-- Exercise --
Write the data out again exactly, with every picture removed.

(Collected data Opens)

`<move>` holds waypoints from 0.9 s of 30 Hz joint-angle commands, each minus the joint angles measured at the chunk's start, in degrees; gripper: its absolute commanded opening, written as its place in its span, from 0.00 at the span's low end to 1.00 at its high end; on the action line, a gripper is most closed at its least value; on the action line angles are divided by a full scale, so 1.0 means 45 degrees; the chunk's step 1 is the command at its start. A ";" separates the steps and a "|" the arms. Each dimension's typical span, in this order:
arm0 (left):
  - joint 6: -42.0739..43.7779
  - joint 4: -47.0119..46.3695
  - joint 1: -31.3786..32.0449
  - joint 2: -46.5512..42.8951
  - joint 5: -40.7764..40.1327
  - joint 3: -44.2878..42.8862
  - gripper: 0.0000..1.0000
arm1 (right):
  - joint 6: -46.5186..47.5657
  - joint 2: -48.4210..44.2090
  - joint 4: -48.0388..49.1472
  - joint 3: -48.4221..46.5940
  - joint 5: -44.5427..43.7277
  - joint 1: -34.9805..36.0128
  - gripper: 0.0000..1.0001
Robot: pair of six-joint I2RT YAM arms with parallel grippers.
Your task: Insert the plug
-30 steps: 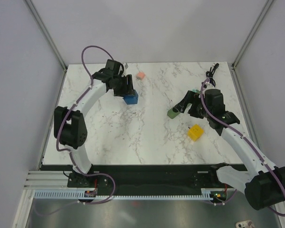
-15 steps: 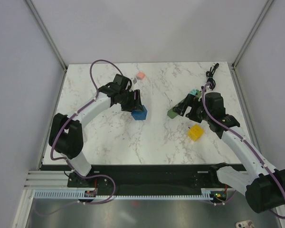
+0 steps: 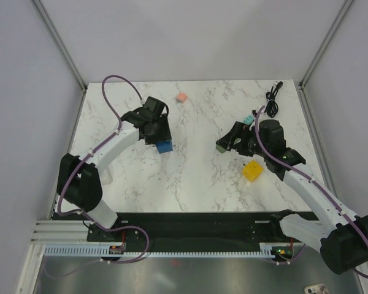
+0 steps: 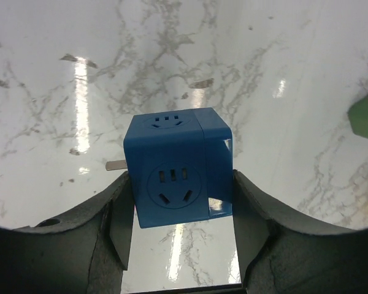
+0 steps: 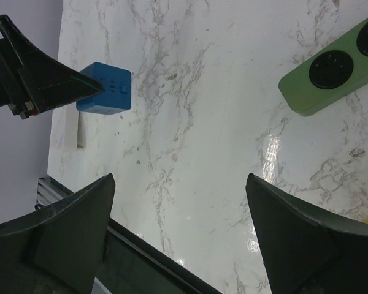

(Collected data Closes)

-- Exercise answer --
`<move>` holds waypoints from 0.9 s of 30 Hz joint-angle commands, each minus the joint angles measured at the chunk's start, in degrees; gripper: its absolute commanded opening, written as its place in its span, from 0.00 at the span's low end to 1.00 at its high end; on the action line, a gripper is most closed at its least value; on the action line angles are divided by a full scale, so 1.0 means 45 degrees; the chunk's step 1 is the command at its start. A ";" separates the steps and a "|" the arms. Each dimension's typical span, in this order:
arm0 (left):
  - joint 6: -42.0739..43.7779
  - joint 4: -47.0119..46.3695
  - joint 1: -31.3786..32.0449
  - joint 2: -46.5512..42.8951
  - joint 5: -40.7764..40.1327
  - joint 3: -44.2878..42.8862
  - gripper: 0.0000..1.0000
arm1 (right):
  - joint 6: -46.5186..47.5657
  - joint 2: -48.4210..44.2090
  - joint 4: -48.0388..49.1472
  - joint 3: -48.4221..46.5940
  - joint 5: -44.5427..43.7277
  - joint 1: -34.9805..36.0128
  - gripper: 0.0000..1.0001
Robot: pair of six-joint I2RT YAM arms with parallel grippers.
Your task: Insert the plug
-30 steps: 
-15 steps: 
+0 steps: 
+0 steps: 
+0 steps: 

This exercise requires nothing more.